- _AIM OF THE EXERCISE_
Beginning at the line containing "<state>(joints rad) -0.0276", restate each line of the listing below word for word until the last one has been given.

- _DATASET EXTRACT_
⟨

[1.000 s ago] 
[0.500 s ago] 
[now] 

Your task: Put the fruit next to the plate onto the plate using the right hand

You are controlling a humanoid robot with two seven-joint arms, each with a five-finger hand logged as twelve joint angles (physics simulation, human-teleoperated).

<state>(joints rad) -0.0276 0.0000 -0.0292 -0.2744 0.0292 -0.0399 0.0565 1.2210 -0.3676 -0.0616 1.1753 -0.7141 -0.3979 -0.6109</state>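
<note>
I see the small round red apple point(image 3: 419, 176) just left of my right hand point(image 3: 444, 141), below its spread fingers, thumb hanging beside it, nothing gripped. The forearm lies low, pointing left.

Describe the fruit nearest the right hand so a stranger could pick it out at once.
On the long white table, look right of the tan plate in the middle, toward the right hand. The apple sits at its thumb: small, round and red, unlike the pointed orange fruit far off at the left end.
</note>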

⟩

- _EXERCISE RESULT_
<state>(joints rad) -0.0276 0.0000 -0.0292 -0.2744 0.0292 -0.0399 0.0565 1.2210 -0.3676 -0.0616 1.1753 -0.7141 -0.3979 -0.6109</state>
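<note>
I see the small round red apple point(image 3: 419, 176) just left of my right hand point(image 3: 444, 141), below its spread fingers, thumb hanging beside it, nothing gripped. The forearm lies low, pointing left.

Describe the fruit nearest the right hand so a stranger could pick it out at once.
On the long white table, look right of the tan plate in the middle, toward the right hand. The apple sits at its thumb: small, round and red, unlike the pointed orange fruit far off at the left end.
</note>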

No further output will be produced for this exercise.